Despite all our business we often fail to make headway in the things that really count in ministry. We spend most of our days achieving others people’s agendas, whilst ours is put on the backburner. We are often nothing short of help desk staff, available at any moments notice to attend to drop in visitors and drop in phone callers. Much of the time the church is actually paying a lot of money to employ helpdesk pastors.
When the weekend arrives and the pressure of delivering on Sunday starts pinching, we start ‘pinching’ family time to finish what we should have had time to do during the week, but for the interruptions that we are captive to. Upon returning from my recent sojourn to Africa I moved into guerilla mode with some new time management and priority principles.

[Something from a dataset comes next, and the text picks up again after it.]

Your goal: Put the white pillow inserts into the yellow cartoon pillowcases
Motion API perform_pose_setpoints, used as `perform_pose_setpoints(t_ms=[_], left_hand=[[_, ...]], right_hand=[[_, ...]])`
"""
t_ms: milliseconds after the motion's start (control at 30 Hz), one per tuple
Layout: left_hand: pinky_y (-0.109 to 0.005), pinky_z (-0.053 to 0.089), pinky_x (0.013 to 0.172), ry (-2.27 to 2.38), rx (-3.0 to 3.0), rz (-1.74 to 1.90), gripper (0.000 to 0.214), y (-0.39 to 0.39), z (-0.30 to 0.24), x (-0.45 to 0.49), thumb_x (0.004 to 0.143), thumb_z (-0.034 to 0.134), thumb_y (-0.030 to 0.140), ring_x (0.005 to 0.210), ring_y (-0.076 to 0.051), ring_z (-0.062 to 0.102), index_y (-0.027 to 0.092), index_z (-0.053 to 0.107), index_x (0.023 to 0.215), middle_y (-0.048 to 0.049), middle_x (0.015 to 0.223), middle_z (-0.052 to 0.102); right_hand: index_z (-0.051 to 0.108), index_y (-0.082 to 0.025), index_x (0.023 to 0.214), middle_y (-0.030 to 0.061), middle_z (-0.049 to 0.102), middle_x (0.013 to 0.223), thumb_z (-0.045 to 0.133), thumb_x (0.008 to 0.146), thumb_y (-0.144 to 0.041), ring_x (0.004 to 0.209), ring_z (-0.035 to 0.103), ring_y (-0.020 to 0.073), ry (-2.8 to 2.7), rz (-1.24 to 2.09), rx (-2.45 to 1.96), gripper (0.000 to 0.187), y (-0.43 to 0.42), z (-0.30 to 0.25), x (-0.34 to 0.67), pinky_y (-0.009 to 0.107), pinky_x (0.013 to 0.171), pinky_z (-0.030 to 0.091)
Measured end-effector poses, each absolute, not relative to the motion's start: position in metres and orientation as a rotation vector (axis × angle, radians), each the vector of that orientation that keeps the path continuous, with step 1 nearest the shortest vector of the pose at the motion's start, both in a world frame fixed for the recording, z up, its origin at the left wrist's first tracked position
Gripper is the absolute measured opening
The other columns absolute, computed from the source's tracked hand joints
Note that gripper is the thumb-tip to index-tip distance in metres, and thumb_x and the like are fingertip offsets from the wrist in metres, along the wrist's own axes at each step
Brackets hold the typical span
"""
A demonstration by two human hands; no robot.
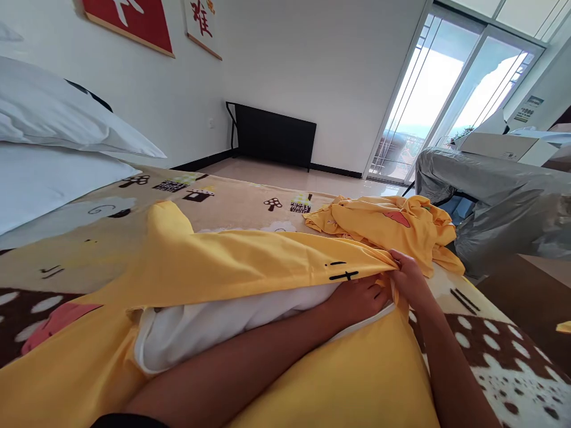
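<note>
A yellow pillowcase (250,261) with black marks lies across the bed, its long side opening spread apart. Inside the opening shows a white pillow (191,333). My left forearm reaches along that opening, and my left hand (359,302) is at its right end with the fingers curled in against the pillow's corner; the fingertips are partly hidden by cloth. Pinching the pillowcase's edge at the right corner is my right hand (409,278), close beside the left one.
A crumpled yellow cloth (392,223) lies on the patterned blanket (250,199) beyond my hands. White pillows (57,119) are stacked at the left. Right of the bed stand a plastic-covered piece of furniture (504,196) and a cardboard box (530,297). A black panel (274,134) leans by the wall.
</note>
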State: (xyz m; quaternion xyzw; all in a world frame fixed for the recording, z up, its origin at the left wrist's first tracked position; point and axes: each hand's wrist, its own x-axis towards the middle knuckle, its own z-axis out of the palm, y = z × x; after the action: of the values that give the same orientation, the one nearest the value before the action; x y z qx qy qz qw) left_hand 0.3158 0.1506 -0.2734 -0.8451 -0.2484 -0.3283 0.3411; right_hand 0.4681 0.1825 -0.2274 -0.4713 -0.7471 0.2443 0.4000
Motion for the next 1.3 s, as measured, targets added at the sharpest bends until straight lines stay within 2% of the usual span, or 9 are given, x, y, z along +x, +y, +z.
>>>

I was greatly helped by two particular books that I purchased whilst on my travels. The first is the easy to read classic from Marcus Buckingham: GO put your Strengths to work. Marcus is the ‘Strength Movements’ most prominent evangelist. Put simply, it is about maximizing your strengths and minimizing your weaknesses. The conventional wisdom is to identify weaknesses and concentrate on improving them. Marcus writes, “a person or organization will excel only by amplifying strengths, never by simply fixing weaknesses.”
The book details research showing that only a minority of workers spend the largest percentage of their workday playing to their strengths. The book has got plenty of helpful tools [including online tools] and I am using it to work through each chapter with my colleague. A helpful one this week was to discuss:
1. Which activities invigorate us and which deplete us?
2. How can we manage our work hours so that we do a maximum of the former and a minimum of the latter?
3. How can we communicate this persuasively to our leadership & staff?
4. How can we keep our weeks intentionally tilted towards invigorating activities and away from the others.
The theory doesn’t allow for simply doing nothing about our weaknesses but rather shifting attention to the strengths.
The second book was more of a maverick book and I bought it for the brilliant chapters dealing with:
1. Eliminating time wasters.
2. The Art of Refusal.
3. Interrupting Interruptions.
The book is called the Four Hour Work Week.
It’s essentially a guide to combating the ‘life deferred’ model of working your whole life, hopefully saving enough to retire and then belatedly enjoy what you always wanted to. The author Timothy Ferris has fine tuned systems for automated business systems that have allowed him to travel around the world and do whatever he wants to [and he's done a lot of amazing stuff!].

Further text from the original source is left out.